WHAT THE TASK ASKS:
The expected answer is the full listing, repeated exactly and free of images.

INFORMATION PROVIDED:

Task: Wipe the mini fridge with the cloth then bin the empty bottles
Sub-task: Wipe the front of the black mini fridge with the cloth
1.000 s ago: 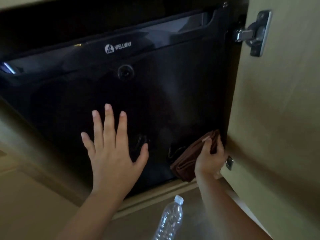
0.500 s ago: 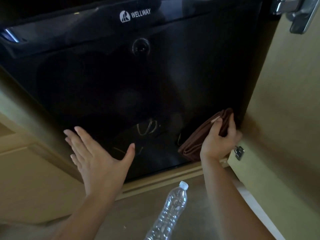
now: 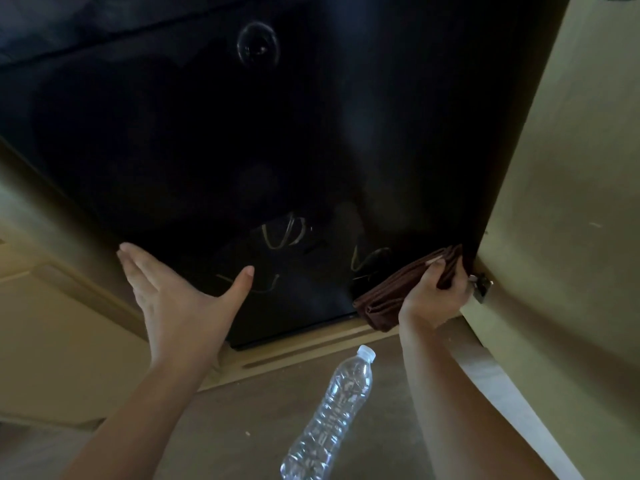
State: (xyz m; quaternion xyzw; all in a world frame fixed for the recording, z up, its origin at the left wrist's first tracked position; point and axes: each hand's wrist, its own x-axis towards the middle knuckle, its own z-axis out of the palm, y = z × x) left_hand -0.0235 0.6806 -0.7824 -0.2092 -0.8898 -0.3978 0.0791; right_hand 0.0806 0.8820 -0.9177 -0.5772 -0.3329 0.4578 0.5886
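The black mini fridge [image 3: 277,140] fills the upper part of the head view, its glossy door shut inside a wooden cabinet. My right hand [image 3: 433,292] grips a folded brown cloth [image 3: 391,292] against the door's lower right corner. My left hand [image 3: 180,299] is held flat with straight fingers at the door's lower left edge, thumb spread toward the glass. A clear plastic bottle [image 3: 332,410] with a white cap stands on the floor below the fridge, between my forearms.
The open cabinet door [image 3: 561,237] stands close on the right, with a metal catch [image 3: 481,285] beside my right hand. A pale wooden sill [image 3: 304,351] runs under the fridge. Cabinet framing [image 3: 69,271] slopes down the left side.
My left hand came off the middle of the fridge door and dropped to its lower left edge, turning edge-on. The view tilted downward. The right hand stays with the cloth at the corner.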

SOLUTION TO THIS PROBLEM:
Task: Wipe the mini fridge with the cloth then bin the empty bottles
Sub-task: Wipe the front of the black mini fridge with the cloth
1.000 s ago: 
0.500 s ago: 
now: 
State: (xyz m; quaternion xyzw; all in a world frame fixed for the recording, z up, its origin at the left wrist's first tracked position; point and axes: each hand's wrist, its own x-axis towards the middle knuckle, its own z-axis out of the palm, y = z × x) left_hand -0.0235 0.6806 -0.7824 -0.2092 -0.8898 -0.3978 0.0791; right_hand 0.0806 0.8820 -0.9177 -0.5772 -0.3329 0.4578 0.5886
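The black mini fridge [image 3: 277,140] fills the upper part of the head view, its glossy door shut inside a wooden cabinet. My right hand [image 3: 433,292] grips a folded brown cloth [image 3: 391,292] against the door's lower right corner. My left hand [image 3: 180,299] is held flat with straight fingers at the door's lower left edge, thumb spread toward the glass. A clear plastic bottle [image 3: 332,410] with a white cap stands on the floor below the fridge, between my forearms.
The open cabinet door [image 3: 561,237] stands close on the right, with a metal catch [image 3: 481,285] beside my right hand. A pale wooden sill [image 3: 304,351] runs under the fridge. Cabinet framing [image 3: 69,271] slopes down the left side.
My left hand came off the middle of the fridge door and dropped to its lower left edge, turning edge-on. The view tilted downward. The right hand stays with the cloth at the corner.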

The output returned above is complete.